Ordinary FR4 cannot achieve very reliable electrical performance, but high-performance FR4 materials do have good reliability characteristics, such as higher Tg, still relatively low cost, and can be used for a wide range of applications, from SIMple audio design to complex microwave applications.
RF/Microwave Design Considerations
Portable technology and Bluetooth have paved the way for RF/microwave applications in wearables. Today's frequency range is becoming more and more dynamic. A few years ago, VHF was defined as 2GHz~3GHz. But now we can see ultra-high frequency (UHF) applications in the range of 10GHz to 25GHz.
Therefore, for wearable PCB, the RF part needs to pay more attention to the wiring problems, separate the signals separately, and keep the wiring that generates high-frequency signals away from the ground. Other considerations include: provision of bypass filter, sufficient decoupling capacitor, grounding, and nearly equal design of transmission line and return line.
The bypass filter can suppress the ripple effect of noise content and crosstalk. The decoupling capacitor needs to be placed closer to the device pin carrying the power signal.
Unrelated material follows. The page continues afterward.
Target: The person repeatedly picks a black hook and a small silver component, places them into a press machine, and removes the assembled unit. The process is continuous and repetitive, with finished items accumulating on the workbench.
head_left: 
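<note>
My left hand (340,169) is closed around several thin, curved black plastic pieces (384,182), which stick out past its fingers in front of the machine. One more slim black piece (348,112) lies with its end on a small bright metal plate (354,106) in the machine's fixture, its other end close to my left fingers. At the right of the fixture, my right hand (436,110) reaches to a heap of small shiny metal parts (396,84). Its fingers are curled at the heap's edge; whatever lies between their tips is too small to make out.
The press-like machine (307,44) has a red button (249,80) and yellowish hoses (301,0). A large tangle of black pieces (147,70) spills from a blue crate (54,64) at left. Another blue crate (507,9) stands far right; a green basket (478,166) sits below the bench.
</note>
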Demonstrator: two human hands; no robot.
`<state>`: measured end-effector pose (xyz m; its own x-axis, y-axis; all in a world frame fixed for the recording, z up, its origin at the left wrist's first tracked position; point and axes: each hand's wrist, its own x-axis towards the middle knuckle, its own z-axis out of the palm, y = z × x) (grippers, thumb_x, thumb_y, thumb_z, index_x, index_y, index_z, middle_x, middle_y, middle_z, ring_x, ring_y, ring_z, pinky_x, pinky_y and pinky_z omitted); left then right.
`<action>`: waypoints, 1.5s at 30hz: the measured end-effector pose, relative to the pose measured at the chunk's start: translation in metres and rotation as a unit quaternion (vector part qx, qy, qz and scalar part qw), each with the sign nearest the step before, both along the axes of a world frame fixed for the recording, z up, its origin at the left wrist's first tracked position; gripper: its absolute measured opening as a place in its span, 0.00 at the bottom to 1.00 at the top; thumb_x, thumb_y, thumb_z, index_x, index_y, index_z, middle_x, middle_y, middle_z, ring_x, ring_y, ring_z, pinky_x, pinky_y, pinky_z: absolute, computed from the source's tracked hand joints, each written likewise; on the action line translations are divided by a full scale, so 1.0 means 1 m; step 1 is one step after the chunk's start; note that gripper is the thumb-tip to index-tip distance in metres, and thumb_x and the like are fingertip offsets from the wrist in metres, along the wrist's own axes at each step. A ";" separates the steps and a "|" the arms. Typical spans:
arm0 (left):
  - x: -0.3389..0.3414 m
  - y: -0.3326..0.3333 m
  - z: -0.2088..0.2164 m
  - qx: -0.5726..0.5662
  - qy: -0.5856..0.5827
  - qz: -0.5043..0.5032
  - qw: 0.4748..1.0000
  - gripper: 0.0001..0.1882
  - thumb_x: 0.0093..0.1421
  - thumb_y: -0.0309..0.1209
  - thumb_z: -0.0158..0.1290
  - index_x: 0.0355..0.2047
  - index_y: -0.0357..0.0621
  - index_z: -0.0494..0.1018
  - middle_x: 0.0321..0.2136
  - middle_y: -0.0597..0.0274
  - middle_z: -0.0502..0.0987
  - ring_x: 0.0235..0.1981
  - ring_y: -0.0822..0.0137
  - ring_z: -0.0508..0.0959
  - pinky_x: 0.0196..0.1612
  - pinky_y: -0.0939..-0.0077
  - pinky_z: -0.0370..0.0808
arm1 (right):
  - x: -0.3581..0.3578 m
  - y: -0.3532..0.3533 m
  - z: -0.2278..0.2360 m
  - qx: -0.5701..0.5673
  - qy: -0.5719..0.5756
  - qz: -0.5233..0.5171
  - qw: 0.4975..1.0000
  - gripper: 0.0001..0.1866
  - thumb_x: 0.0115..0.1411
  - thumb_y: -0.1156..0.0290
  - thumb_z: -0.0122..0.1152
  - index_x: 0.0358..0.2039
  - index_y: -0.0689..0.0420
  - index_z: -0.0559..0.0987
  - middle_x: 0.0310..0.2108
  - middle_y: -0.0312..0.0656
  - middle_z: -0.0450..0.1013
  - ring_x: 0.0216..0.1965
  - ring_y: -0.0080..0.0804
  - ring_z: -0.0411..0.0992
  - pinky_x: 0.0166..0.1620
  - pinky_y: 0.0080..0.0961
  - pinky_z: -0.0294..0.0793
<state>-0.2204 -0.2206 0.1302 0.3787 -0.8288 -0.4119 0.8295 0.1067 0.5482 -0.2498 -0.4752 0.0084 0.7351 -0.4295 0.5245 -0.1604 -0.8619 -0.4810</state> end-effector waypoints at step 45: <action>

High speed transmission lines and signal circuits require a layer to be arranged between signals in the power layer to smooth the jitter generated by noise signals. At high signal speeds, small impedance mismatches can cause unbalanced transmission and reception signals, resulting in distortion. Therefore, we must pay special attention to the impedance matching problem related to RF signals, because RF signals have high speed and special tolerance.
RF transmission lines require impedance control to transmit RF signals from a specific IC substrate to a PCB. These transmission lines can be implemented in the outer layer, top layer and bottom layer, or designed in the middle layer.
The methods used in PCB RF layout design include microstrip line, suspended stripline, coplanar waveguide or grounding. The microstrip line consists of a fixed length of metal or wire and a whole or part of the ground plane directly below. The characteristic impedance in general microstrip line structures ranges from 50 Ω to 75 Ω.